■ **TASK DESCRIPTION**
Which lines of the data contain the string "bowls"? Copy every one of them.

────

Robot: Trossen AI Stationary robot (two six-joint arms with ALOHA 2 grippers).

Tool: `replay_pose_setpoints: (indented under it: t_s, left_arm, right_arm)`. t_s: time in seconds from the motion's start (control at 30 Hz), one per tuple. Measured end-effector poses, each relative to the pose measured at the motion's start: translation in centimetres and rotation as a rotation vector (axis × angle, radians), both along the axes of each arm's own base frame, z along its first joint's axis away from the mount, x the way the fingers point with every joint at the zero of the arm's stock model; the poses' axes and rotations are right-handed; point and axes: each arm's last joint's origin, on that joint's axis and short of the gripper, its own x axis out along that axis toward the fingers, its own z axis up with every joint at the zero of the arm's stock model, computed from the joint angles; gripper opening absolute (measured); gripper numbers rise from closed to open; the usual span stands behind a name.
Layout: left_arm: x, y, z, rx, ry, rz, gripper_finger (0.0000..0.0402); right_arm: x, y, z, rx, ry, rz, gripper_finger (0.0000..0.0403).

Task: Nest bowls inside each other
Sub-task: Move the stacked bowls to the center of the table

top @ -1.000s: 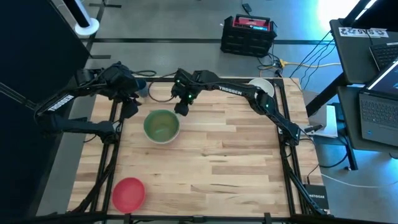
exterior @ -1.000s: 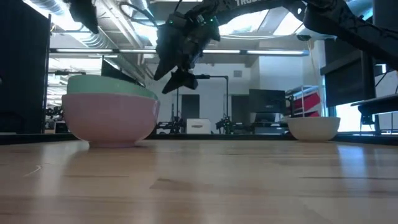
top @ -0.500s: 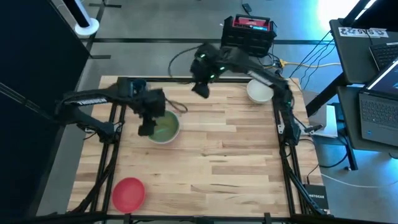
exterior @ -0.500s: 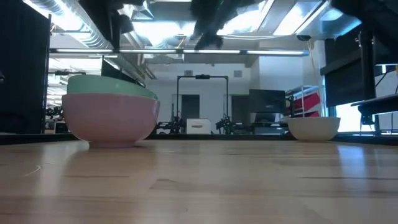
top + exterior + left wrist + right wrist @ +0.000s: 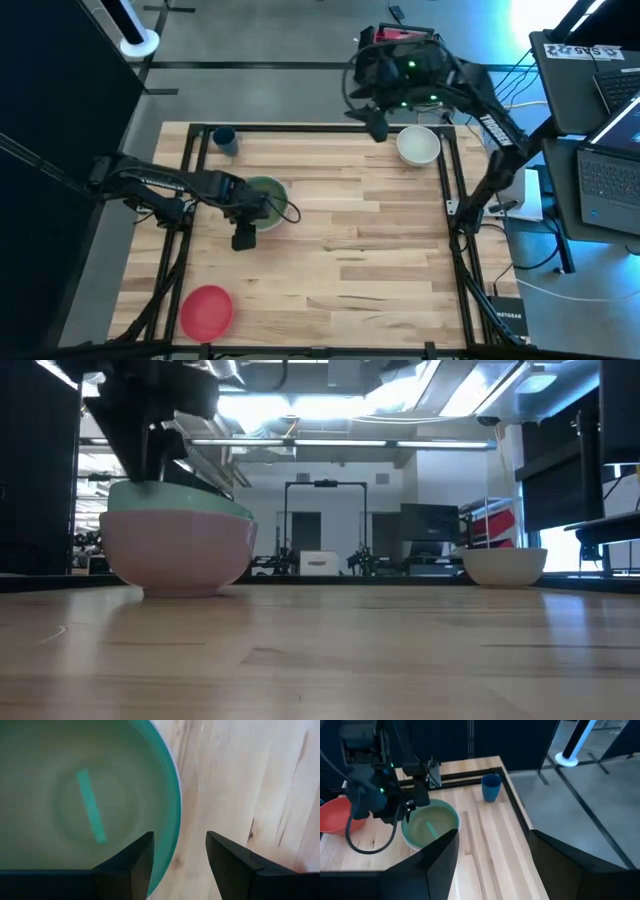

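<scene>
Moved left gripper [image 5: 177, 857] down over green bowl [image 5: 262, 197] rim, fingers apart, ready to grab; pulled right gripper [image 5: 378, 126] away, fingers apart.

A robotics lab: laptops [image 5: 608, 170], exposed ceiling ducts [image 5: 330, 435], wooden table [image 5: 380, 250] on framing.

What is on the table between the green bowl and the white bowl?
Nothing: only bare wood lies between the green bowl and the white bowl, seen in the high view.
</scene>
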Motion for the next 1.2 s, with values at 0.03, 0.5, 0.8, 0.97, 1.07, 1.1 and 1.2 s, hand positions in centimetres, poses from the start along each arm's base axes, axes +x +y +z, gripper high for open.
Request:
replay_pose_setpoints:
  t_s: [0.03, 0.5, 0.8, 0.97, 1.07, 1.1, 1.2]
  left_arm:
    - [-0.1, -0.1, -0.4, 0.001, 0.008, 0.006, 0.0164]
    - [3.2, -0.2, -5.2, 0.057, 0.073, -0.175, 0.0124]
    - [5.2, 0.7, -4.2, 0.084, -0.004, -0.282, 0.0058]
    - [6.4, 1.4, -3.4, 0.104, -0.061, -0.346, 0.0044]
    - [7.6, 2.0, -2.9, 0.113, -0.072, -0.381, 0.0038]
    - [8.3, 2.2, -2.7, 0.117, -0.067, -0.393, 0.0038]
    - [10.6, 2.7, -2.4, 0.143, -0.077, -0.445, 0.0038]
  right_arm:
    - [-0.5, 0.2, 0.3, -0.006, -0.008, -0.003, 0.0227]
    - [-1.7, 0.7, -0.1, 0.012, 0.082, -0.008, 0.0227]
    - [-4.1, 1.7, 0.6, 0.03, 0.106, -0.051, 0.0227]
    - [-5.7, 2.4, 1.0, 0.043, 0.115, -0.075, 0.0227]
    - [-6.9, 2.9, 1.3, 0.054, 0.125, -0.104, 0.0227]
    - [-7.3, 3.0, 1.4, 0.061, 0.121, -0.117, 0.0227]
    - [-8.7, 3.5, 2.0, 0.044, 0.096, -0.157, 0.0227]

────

■ **PROBLEM SOLUTION**
Task: Nest bowls inside each other
Sub-task: Move the stacked bowls to the center of the table

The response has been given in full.